丹田強化とグラウンディングについて調べようとしてネット検索したら、1番に出てきたのが「AIにおけるグラウンディング」に関する記事でした。
AIまでもグラウンディングを目指す時代!
グーグルによると(難しいので読み飛ばして頂いてもいいです)、
生成 AI において、グラウンディングとは、モデルの出力を検証可能な情報源に紐付ける仕組みを指します。特定のデータソースにアクセスできるモデルを用意することで、グラウンディングによってその出力を特定のデータに紐づけ、コンテンツの創作の余地を減らすことができます。これは、精度と信頼性が重要な状況で特に重要です。
つまり、こういうことですか。
「私はきつねうどんを食べました」という言葉があれば、きちんと「きつねうどん」という麺類のメニューと結びつけて解釈・出力する、ということ。けっして「動物のキツネが入った麺」とかではなく。
グーグルは、AIグラウンディングの利点をこう述べています:
- モデルのハルシネーション(モデルが事実に基づいていないコンテンツを生成すること)を削減します。
- モデルのレスポンスを特定の情報と関連付けます。
- 生成されたコンテンツの信頼性と適用可能性が高まります。
ハルシネーション=幻覚。事実に基づかない情報を生成する現象。
幻覚、幻想。この点にかけては、リアル人間の圧勝でしょう。
「私はきつねうどんを食べました」というひとことにすら、受け取った側の人の内面では、言外のニュアンスが盛られまくります。
――きつねうどん? もっといいものを食べればいいのに、貧乏なのね
とか、
――こんな時間に自分だけうどんを食って、マウントとるつもりかよこの上司
とか、
――彼女は麺類が好きって…ボクにデートの行き先のヒントをくれたんだ…よし、明日は彼女を誘ってみるぞ!
とか、例がありすぎて書ききれません。
さすがのAIもここまでは汲み取れないでしょう。
人間のコミュニケーション、すごすぎます。
その中で、BBSHのヒーリングサイエンスで注目するのは「イメージ」と「信念体系(ビリーフとも呼びます)」。
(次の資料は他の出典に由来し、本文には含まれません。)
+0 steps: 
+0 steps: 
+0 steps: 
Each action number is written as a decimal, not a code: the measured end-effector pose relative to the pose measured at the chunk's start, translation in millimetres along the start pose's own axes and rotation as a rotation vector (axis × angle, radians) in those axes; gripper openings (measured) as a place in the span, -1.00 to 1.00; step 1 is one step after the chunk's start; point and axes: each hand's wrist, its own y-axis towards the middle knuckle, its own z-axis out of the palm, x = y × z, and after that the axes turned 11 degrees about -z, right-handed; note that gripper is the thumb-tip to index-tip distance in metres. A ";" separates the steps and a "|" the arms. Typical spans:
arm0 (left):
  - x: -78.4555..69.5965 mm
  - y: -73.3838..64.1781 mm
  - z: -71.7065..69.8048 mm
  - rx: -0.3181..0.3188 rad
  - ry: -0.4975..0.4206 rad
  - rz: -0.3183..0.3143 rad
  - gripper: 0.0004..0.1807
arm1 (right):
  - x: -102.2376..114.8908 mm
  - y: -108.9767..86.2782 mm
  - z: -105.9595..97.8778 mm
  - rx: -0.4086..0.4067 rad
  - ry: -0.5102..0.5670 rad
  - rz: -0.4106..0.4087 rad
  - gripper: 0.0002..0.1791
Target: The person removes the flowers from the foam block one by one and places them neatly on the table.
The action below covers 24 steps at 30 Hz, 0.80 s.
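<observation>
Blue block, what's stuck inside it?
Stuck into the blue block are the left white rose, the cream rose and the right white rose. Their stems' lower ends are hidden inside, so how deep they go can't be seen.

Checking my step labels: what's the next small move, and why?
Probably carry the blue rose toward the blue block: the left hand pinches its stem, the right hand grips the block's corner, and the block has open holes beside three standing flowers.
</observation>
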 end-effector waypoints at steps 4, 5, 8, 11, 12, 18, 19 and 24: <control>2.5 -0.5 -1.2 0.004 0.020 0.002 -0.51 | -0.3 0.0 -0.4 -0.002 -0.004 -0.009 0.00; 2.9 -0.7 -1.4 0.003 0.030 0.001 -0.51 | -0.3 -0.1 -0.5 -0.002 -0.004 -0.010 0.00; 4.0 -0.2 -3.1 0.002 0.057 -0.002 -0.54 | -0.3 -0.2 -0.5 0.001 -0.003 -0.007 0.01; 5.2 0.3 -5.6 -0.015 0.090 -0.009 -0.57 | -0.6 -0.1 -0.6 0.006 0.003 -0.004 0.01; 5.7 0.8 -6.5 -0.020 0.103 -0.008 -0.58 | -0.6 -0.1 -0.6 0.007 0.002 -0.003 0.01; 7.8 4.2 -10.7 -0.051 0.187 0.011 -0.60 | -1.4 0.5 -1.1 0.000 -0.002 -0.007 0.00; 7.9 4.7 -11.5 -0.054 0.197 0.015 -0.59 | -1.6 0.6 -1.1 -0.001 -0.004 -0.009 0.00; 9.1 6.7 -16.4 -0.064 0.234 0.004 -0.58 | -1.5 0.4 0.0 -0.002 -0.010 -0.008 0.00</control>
誤ったイメージや信念体系を投影しているかどうかを4年間かけて精査していくのです。
まったくあなたにマウントをとるつもりのない上司が「きつねうどんを食べた」と言った時、「あいつ、マウントとりやがって」とならないように。
そのためには、「私は今、あなたがきつねうどんを食べたと言ったので、腹が立ってみじめな気分です」と正直に言えなくてはなりません。
そんなの面倒ですよね。
「あいつ、腹立つ」と思っている方が楽です。
でも、しんどい。
どうします?
そういう部分を見つめつつの、グラウンディング。真のグラウンディングを追求するためのカリキュラムが、BBSHにはばっちりと揃っているんだなと、今になって思います。気づくのが遅いですけど、嵐の4年間が過ぎてから、ようやくわかることは山ほどあるんです。